→ **WORK ITEM**
Filter this data down to the lines that hold "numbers", and copy them.

→ **DATA SEGMENT**

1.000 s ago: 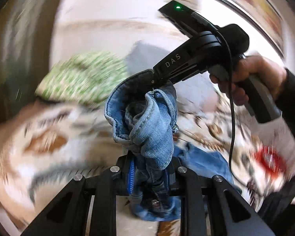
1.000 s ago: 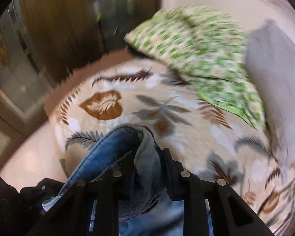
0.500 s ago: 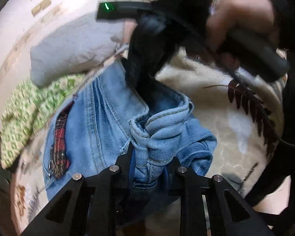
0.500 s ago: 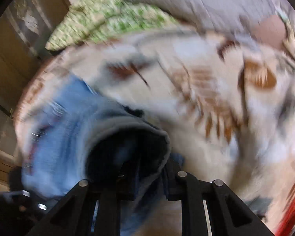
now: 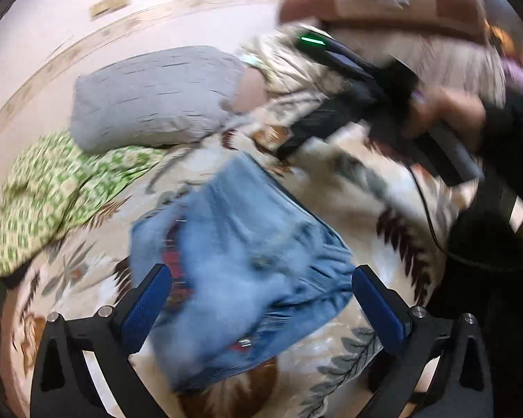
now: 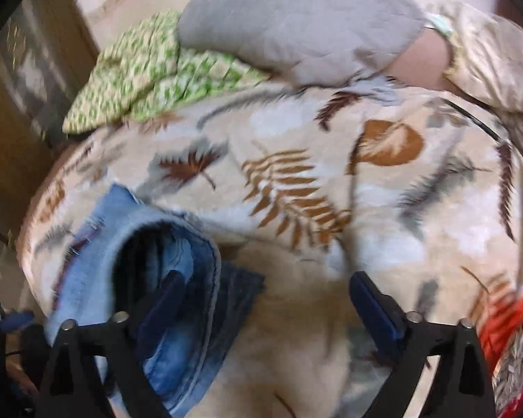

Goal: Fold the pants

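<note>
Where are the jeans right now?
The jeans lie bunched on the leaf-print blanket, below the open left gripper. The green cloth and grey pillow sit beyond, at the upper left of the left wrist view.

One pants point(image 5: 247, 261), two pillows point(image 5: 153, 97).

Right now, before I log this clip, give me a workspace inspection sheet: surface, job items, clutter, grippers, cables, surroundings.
Surface: leaf-print blanket, rumpled.
Job's things: blue jeans lying in a folded heap on the blanket; fold untidy, picture blurred.
Clutter: grey pillow, green patterned cloth, red item at the blanket's edge.
Grippers: left gripper jaws opening, jeans below them, pads clear; right gripper jaws opening, one finger inside a jeans opening, nothing clamped.
Cables: black cable hanging from the right gripper's handle.
Surroundings: pale wall, wooden furniture.
</note>
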The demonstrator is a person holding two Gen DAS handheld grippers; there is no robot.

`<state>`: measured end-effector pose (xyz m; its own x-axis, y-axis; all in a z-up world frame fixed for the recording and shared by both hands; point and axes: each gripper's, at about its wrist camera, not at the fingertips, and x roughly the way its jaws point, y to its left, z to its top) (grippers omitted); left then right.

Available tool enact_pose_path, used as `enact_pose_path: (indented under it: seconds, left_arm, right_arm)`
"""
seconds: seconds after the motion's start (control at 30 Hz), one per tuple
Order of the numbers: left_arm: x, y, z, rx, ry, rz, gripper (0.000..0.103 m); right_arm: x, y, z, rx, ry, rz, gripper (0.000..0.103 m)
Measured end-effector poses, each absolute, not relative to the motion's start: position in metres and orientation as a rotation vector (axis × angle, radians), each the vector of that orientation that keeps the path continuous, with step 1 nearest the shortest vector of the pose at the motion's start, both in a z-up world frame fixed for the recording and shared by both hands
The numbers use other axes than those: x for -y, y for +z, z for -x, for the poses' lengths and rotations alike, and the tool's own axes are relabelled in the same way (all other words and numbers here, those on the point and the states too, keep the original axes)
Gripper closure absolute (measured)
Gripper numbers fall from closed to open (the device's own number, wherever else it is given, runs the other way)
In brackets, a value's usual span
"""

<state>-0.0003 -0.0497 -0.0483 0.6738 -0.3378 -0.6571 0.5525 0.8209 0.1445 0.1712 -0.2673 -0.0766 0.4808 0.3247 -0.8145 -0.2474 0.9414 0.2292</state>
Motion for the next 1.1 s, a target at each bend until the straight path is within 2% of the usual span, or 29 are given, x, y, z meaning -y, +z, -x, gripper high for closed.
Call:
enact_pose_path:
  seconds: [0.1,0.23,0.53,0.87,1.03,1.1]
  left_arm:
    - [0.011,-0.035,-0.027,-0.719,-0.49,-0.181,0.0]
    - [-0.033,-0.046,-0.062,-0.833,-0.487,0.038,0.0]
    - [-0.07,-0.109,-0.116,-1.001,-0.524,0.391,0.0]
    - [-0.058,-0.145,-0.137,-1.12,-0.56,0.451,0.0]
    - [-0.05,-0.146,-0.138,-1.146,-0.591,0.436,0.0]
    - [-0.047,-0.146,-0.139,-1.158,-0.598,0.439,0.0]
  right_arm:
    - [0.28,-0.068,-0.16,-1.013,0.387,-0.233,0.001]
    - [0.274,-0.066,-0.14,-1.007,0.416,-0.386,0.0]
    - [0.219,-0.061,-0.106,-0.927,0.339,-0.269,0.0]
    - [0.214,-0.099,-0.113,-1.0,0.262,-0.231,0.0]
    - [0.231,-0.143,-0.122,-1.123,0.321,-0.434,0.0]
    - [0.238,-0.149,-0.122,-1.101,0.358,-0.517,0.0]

→ **OUTPUT FOR THIS TASK**
Order of the numbers: left_arm: x, y, z, rx, ry, rz, gripper (0.000..0.103 m); right_arm: x, y, z, rx, ry, rz, gripper (0.000..0.103 m)
The numbers use other axes than those: x for -y, y for +z, z for -x, for the poses' lengths and rotations alike, and the tool's own axes are relabelled in the same way (all other words and numbers here, those on the point and the states too, keep the original axes)
Gripper numbers fall from closed to open (the device's own number, wherever else it is given, runs the other way)

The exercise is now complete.